Of the lines listed below, return exactly those that run from the line containing "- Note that" through the line containing "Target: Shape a", both included.

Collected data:
::::
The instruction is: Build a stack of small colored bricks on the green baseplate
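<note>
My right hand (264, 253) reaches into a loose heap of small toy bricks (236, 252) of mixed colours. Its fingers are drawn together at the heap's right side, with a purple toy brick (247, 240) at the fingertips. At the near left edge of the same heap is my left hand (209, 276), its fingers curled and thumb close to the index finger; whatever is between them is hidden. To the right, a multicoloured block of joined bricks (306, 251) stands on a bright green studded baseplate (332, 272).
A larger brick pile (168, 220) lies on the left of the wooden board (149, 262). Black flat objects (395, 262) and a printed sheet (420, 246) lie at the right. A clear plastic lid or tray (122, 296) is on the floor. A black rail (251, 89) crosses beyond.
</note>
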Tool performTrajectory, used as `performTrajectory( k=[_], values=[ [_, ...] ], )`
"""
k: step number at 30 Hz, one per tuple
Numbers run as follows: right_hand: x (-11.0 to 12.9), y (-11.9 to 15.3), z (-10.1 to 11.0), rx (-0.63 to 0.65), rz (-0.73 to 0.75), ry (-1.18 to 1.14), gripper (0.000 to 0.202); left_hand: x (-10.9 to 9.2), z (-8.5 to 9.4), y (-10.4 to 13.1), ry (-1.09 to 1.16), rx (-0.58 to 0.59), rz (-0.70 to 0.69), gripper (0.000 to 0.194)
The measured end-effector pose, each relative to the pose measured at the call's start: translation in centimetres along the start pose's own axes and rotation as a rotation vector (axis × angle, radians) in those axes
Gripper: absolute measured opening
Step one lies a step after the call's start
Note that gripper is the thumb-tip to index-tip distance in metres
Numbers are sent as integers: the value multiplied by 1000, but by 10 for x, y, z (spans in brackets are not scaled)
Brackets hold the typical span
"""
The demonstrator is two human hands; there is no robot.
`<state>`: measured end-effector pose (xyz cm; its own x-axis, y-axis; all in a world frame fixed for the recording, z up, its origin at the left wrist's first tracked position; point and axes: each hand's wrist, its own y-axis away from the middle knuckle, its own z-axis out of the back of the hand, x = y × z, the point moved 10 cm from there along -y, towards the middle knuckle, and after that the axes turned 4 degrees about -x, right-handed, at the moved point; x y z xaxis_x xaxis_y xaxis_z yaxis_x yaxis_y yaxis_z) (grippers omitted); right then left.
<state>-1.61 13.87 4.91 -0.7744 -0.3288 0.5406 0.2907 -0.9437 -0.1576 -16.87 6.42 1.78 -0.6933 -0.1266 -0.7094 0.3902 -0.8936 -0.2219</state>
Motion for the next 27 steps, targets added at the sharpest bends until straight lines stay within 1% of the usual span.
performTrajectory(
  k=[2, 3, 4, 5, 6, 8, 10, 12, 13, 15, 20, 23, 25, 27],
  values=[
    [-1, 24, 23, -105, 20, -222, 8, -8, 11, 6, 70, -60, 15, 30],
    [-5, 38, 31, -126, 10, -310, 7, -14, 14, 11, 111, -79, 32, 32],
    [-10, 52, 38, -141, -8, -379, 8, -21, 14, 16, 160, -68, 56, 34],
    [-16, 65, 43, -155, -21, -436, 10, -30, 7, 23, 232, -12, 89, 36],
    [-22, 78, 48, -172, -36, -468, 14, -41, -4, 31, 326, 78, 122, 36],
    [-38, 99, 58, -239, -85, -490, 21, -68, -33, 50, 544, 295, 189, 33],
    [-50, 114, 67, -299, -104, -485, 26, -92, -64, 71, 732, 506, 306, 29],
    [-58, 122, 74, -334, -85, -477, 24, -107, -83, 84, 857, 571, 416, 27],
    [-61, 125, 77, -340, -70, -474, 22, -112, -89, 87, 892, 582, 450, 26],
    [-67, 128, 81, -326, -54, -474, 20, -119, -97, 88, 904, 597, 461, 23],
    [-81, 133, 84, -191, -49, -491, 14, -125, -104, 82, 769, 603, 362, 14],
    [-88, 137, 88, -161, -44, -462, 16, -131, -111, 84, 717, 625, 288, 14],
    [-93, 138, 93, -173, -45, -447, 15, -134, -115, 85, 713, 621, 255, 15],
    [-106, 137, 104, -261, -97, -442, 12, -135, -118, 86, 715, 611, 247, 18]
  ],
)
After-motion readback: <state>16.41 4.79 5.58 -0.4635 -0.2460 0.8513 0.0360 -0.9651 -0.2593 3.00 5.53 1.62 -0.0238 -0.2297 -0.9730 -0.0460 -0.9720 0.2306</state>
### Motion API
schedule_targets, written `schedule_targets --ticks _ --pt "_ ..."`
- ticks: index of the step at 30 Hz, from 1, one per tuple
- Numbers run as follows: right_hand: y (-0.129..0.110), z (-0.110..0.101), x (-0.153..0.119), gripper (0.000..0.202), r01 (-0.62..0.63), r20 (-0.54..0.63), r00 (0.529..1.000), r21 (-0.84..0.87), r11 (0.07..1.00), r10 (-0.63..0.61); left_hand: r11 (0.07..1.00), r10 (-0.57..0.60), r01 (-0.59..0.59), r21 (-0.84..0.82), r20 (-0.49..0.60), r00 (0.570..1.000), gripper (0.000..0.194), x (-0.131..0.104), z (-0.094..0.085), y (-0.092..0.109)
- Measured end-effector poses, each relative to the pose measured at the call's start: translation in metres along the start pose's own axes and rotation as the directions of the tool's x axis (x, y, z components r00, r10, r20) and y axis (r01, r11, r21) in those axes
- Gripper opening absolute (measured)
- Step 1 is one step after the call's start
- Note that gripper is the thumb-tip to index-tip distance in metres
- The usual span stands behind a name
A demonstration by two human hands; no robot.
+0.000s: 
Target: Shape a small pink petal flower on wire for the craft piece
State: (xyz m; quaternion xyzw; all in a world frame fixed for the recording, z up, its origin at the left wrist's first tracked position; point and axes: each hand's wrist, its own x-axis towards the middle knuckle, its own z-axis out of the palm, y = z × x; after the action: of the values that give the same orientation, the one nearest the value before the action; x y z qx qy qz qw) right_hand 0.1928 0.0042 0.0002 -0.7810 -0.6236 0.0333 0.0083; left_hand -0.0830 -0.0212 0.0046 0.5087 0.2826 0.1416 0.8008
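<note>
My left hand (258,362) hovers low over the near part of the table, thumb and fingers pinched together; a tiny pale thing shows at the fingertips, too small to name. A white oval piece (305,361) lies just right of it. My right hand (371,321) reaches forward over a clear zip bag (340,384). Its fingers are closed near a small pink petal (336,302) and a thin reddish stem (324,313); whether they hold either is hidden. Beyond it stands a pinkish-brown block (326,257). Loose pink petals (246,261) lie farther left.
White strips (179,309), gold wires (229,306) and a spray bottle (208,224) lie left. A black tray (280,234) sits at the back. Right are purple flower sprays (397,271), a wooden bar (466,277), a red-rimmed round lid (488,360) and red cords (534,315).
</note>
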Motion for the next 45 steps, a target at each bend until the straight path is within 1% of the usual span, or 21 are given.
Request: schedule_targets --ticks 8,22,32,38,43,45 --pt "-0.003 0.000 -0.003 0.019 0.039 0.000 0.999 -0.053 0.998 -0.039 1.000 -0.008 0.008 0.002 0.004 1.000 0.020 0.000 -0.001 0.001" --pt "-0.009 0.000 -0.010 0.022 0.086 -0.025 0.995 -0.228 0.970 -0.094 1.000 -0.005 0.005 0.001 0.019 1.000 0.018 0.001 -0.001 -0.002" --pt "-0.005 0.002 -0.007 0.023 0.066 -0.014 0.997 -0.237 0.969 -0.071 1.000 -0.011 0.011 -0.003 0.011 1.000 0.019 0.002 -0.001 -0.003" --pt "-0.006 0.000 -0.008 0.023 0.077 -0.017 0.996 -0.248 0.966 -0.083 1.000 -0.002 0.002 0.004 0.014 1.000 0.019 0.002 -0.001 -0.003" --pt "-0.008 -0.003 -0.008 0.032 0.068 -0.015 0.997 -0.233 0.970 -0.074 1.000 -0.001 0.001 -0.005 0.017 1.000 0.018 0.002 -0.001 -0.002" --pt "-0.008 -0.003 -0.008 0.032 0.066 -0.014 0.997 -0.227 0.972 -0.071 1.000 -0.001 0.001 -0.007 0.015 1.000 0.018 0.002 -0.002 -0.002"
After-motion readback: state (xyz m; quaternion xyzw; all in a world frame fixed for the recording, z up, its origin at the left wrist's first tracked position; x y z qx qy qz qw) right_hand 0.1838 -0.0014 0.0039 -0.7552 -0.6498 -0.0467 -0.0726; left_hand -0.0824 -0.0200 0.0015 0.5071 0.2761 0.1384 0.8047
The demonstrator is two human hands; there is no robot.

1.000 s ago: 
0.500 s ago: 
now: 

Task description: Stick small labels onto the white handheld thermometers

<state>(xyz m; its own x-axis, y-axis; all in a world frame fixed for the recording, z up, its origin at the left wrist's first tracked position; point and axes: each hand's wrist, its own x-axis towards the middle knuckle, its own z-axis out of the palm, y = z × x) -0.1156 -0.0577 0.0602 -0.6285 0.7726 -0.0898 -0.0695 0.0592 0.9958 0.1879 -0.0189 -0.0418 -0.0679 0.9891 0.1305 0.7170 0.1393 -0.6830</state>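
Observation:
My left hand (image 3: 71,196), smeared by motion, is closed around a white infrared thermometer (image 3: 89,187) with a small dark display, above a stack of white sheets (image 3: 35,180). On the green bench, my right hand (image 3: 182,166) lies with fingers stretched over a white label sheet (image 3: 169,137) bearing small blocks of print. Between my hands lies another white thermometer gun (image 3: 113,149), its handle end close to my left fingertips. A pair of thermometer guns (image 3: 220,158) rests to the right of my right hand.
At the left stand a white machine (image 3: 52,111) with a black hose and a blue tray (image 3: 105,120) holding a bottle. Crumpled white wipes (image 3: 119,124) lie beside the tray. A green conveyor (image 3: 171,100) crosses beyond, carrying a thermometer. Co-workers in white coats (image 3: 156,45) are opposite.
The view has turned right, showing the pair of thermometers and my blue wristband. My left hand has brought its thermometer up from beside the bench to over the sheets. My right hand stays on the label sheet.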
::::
Written solution -
- Note that gripper is the thumb-tip to index-tip distance in metres
- The usual span stands behind a name
A demonstration by two human hands; no robot.
+0.000s: 
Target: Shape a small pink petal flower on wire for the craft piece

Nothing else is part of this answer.